Scala: Removing nodes from XML at different levels

Question

My xml looks like this: (it's a NodeSeq )

<first>...</first>
<second>...</second>
<third>
    <foo>
        <keepattr> ... </keepattr>
        <otherattr1> ... </otherattr1>
    </foo>
    <otherattr2> ... </otherattr2>
</third>

I need to keep <first> , remove <second> and anything inside it, and only keep <keepattr> inside <third> , while keeping the data architecture (keeping the foo tag)

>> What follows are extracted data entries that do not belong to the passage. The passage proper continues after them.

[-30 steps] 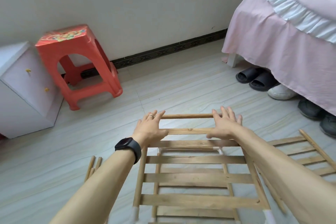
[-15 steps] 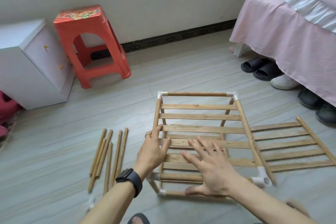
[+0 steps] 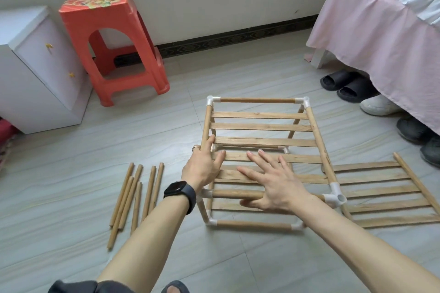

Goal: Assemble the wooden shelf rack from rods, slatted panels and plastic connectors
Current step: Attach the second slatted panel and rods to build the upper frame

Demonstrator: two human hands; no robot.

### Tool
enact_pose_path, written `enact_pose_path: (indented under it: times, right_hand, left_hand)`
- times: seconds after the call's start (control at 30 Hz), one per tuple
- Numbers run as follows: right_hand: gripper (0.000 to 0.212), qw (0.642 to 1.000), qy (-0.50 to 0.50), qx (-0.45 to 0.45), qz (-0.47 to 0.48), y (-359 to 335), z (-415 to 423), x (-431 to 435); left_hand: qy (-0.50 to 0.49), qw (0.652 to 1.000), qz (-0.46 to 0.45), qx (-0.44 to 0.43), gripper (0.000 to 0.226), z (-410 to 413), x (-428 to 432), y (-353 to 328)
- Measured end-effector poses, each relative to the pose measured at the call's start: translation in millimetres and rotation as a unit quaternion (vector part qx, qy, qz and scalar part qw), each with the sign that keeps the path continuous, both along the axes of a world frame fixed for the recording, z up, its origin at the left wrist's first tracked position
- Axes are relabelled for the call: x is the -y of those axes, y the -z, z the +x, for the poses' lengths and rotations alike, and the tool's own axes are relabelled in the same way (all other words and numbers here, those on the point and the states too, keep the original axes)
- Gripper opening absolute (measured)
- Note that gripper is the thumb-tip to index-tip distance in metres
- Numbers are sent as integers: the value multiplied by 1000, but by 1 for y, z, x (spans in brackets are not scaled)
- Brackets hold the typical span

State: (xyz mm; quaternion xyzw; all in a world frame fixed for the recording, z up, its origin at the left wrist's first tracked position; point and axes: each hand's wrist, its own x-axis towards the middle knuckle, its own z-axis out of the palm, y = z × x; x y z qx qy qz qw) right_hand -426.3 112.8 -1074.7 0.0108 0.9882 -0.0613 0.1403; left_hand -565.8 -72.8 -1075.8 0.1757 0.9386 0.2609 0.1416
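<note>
The part-built wooden rack [image 3: 259, 126] stands on the floor: a box of rods joined by white plastic connectors [image 3: 334, 197], with a slatted panel on top and another low down. My left hand [image 3: 206, 164], with a black watch on the wrist, lies with straight fingers on the top panel's left rail. My right hand [image 3: 273, 182] rests flat with spread fingers on the top slats near the front rod. A loose slatted panel [image 3: 385, 194] lies on the floor right of the rack. Several loose rods [image 3: 135, 194] lie to its left.
A red plastic stool [image 3: 112, 43] and a white cabinet [image 3: 33, 71] stand at the back left by the wall. A bed with a pink skirt [image 3: 381, 31] fills the right, with slippers and shoes [image 3: 345, 84] under it. My knees and a foot show at the bottom edge.
My view has pulled back, so the whole rack and the loose rods show. Both hands moved from the panel's far edge to its near part, the right hand spreading flat.
</note>
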Motion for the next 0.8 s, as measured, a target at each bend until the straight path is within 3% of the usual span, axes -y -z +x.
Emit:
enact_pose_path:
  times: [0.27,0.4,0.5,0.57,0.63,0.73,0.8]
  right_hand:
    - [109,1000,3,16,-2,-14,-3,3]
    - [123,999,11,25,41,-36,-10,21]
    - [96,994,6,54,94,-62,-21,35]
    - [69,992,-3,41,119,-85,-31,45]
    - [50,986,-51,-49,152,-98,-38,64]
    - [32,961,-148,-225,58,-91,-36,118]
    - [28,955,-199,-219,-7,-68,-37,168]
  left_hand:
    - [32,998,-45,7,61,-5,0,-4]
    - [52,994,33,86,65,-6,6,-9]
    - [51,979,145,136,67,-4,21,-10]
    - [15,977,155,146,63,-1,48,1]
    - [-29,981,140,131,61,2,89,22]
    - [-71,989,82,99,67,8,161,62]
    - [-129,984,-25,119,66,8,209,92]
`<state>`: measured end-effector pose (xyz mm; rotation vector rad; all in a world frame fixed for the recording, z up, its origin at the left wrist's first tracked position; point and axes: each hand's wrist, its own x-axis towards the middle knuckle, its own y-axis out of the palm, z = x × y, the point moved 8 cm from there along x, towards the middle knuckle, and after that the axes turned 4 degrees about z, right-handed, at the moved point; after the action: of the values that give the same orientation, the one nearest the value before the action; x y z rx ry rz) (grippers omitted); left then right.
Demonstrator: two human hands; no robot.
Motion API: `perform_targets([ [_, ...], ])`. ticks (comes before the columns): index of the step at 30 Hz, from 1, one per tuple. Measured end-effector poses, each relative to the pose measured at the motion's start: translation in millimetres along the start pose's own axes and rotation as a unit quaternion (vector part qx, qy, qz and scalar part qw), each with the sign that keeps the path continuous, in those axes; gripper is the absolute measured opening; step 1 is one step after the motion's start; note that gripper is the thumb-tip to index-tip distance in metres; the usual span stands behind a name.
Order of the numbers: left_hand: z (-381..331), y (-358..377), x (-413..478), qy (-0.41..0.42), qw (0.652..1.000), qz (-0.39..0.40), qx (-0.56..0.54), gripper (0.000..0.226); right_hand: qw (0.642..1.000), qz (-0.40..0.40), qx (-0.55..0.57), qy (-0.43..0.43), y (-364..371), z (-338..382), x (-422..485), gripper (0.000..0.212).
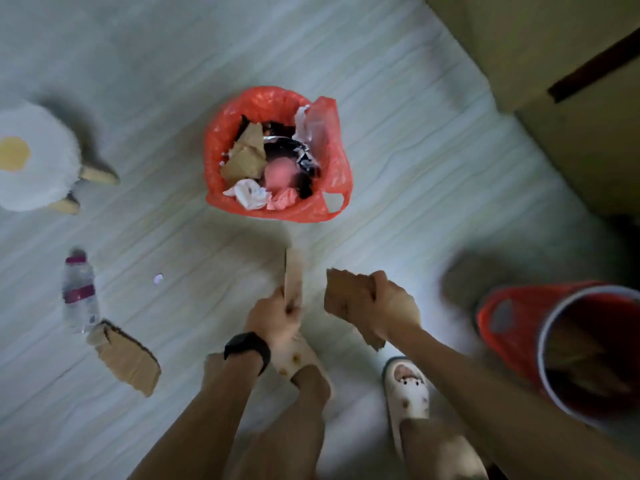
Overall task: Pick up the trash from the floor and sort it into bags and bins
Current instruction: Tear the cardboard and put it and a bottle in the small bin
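**While both hands are holding cardboard, more trash is lying on the floor**

As the person is leaning over the pale floor (415, 168), each hand is gripping a piece of brown cardboard. The left hand (277, 313), with a black band (247, 348) on its wrist, is curling its fingers round the lower end of a narrow cardboard strip (293, 275), which is pointing up and away from the body. The right hand (388, 306) is closing round a wider, ragged cardboard piece (343, 296), which is sticking out on both sides of the fist. The two pieces are sitting close together but apart, above the floor and just in front of the person's white slippers (407, 389).

Farther out, near the middle of the floor, a bin lined with a red bag (221, 147) is standing open, already holding cardboard scraps, crumpled white paper and something shiny. A second bin (519, 327), also red-lined, is standing at the right edge of the floor beside the right arm, with brownish material showing inside.

Toward the left edge, a clear plastic bottle (79, 292) is lying on its side, its lower end touching or just beside a torn cardboard sheet (128, 362). A small white scrap (158, 278) is lying between the bottle and the hands. A fluffy white stool (34, 161) is standing at the far left edge, and a large cardboard box (554, 64) is filling the far right corner.
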<state>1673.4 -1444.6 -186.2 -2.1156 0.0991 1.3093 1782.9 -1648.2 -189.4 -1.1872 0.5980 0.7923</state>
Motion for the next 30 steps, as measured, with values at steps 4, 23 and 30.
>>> perform_targets([
  [4, -115, 25, -65, 0.081, 0.993, 0.045, 0.076, 0.031, 0.980, -0.076, 0.148, 0.113, -78, -86, -92, 0.022],
  [23, -424, 264, -241, 0.409, 0.722, 0.128, 0.543, 0.051, 0.789, -0.217, 0.470, 0.330, -148, -409, -308, 0.044],
  [30, -477, 329, -240, 0.389, 0.779, 0.105, 0.481, 0.036, 0.786, -0.215, 0.501, 0.290, -148, -437, -268, 0.044],
])
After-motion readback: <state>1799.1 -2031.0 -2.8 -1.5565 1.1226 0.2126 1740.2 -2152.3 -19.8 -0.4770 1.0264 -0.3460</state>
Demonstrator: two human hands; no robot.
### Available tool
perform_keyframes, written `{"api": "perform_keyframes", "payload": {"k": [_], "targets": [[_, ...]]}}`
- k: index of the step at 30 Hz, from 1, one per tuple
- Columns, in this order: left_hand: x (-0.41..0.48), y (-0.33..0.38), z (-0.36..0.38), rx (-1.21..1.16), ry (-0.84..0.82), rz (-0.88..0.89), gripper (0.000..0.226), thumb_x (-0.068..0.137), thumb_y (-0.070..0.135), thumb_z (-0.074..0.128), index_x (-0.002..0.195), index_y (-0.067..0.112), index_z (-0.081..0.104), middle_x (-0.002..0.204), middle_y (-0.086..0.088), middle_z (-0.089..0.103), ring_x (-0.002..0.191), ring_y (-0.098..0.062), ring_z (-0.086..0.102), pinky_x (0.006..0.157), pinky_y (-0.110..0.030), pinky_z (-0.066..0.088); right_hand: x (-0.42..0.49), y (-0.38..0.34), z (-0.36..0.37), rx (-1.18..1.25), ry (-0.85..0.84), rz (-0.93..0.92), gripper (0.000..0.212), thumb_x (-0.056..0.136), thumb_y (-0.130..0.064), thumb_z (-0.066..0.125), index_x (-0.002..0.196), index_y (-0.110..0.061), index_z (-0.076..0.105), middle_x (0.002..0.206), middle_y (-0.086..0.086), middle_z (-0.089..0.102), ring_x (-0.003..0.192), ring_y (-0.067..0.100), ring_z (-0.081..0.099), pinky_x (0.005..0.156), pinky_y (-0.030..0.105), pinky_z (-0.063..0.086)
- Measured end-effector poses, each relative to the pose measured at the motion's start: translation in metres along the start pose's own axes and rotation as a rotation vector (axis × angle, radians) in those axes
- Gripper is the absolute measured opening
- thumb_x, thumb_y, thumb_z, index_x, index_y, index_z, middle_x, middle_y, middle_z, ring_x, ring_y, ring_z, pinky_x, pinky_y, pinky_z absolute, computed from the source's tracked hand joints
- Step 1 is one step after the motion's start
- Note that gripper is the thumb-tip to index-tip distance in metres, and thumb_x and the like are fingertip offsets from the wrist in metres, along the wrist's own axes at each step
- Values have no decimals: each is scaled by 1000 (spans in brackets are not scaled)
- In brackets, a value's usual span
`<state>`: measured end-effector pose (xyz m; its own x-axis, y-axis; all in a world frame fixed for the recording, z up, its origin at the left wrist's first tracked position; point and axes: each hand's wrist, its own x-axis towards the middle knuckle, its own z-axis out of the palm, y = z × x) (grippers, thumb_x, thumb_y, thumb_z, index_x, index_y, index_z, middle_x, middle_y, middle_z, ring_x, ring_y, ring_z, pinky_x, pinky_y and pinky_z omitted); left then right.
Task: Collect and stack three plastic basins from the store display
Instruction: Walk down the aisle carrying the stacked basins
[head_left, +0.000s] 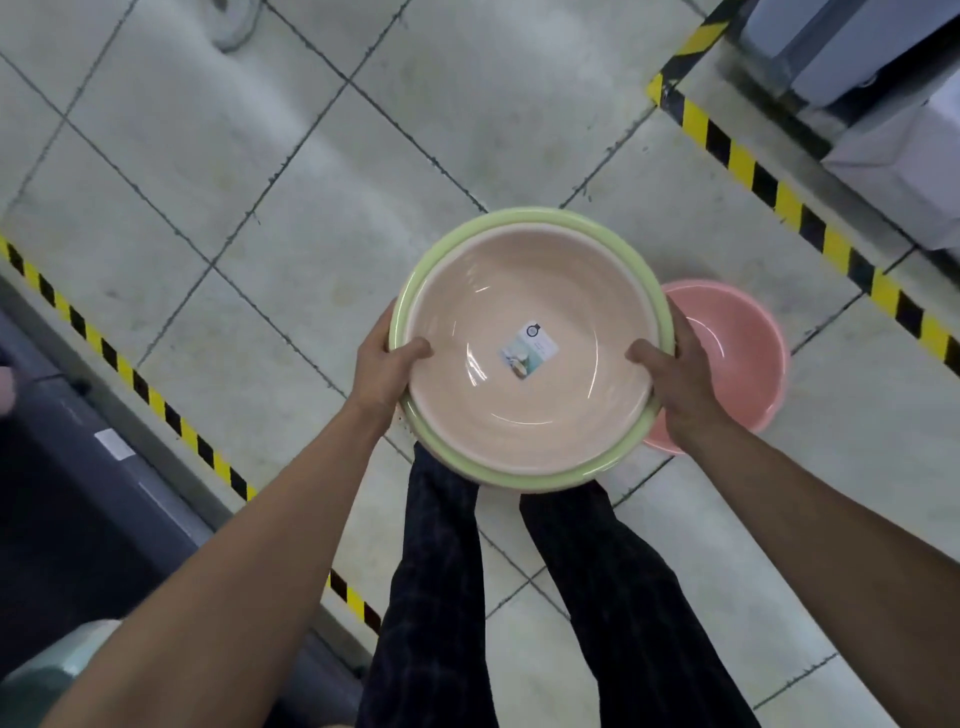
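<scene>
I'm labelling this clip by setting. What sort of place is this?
Probably a shop or warehouse store aisle. A product label is still stuck inside the beige basin, yellow-and-black hazard tape marks off the tiled floor, and display units line both sides.

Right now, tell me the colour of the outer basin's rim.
Pale green, seen from the head view: the outer basin holds the beige one.

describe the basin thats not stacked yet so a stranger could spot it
Look at the tiled floor just beyond the right hand. The pink basin sits there alone, partly hidden by the held green basin with the beige basin nested inside.
</scene>
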<state>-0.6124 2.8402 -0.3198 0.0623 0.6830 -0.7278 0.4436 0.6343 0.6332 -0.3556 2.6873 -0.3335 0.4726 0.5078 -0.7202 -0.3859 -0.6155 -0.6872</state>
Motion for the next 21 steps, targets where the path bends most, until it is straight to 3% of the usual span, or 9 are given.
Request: {"api": "perform_keyframes", "payload": {"k": [4,8,14,19,21], "targets": [[45,-7,8,33,-15,-6,63,75,2,63,124,40,67,111,1,74,97,-22,70,75,-33,58,38,13,11,6,45,20,63,84,9,59,114,-46,57,94,-16,65,70,-11,64,63,14,53],[95,-21,15,55,-32,-8,59,77,-1,63,124,36,68,106,4,75,97,-22,70,74,-32,58,80,32,26,-9,33,29,63,83,8,60,108,-50,56,94,-15,64,67,-13,63,62,14,53],[173,-46,25,24,-70,-6,64,81,-5,60,136,27,61,109,0,73,86,-12,72,68,-25,58,158,68,49,-10,42,25,66,80,7,64,110,-52,60,90,-19,69,75,-6,66,74,25,54],[240,-68,36,32,-89,26,66,78,-4,63,136,29,61,115,2,72,99,-17,69,74,-26,58,212,98,64,40,103,9,69,77,9,63,109,-52,65,91,-21,72,82,2,67,83,32,55],[262,-77,42,30,-102,28,65,78,-4,63,135,28,62,113,2,72,98,-17,68,74,-27,57,229,111,68,65,134,25,69,74,8,64,117,-47,65,99,-14,72,86,7,67,85,34,56]]}}
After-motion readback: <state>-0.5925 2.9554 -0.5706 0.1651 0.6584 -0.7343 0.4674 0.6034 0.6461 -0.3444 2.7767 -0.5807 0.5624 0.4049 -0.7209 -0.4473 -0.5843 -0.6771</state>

how can I do that in Scala?

I tried this but I'm stuck for going one level down

val removeJunk = new RewriteRule {
  override def transform(node: Node): NodeSeq = node match {
    case e: Elem => e.label match {
      case "second" => NodeSeq.Empty
      case "third" => //?
    }
    case o => o

  }
}

And I am possibly interested in going couple levels down in the scheme

Edit: I am looking to keep data while not compromising the data model

<third>
    <foo>
      <keepattr> ... </keepattr> 
      <otherattr1> ... </otherattr1>
    </foo>
    <otherattr2> ... </otherattr2>
</third>

should become

<third>
    <foo>
      <keepattr> ... </keepattr> 
    </foo>
</third>

Answer 1

You could use a combination of filterNot and a RewriteRule . This might be inefficient due to the use of the \\\\ operator at every step, but I can't think of any other solution right now:

val input: NodeBuffer = <first>foo</first>
  <second>remove me</second>
  <third>
    <foo>
      <keepattr>meh</keepattr>
      <otherattr1>bar</otherattr1>
    </foo>
    <otherattr2>quux</otherattr2>
  </third>

val extractKeepAttr = new RewriteRule {
  override def transform(node: Node): NodeSeq = node match {
    case e: Elem => e.label match {
      case "keepattr" => e
      case _ if (e \\ "keepattr").nonEmpty => 
        e copy (child = e.child.filter(c => (c \\ "keepattr").nonEmpty) flatMap transform)
      case _ => e
    }
  }
}

// returns <first>foo</first>, <third><foo><keepattr>meh</keepattr></foo></third>
val updatedXml = input.filterNot(_.label == "second").transform(extractKeepAttr)

EDIT : updated answer

Answer 2

我想指出另一个答案，该答案消除了很多复杂性，但不是那么漂亮...从XML中提取您需要的所有信息，将其存储在val中，如果事先知道结构，则手动重建XML 。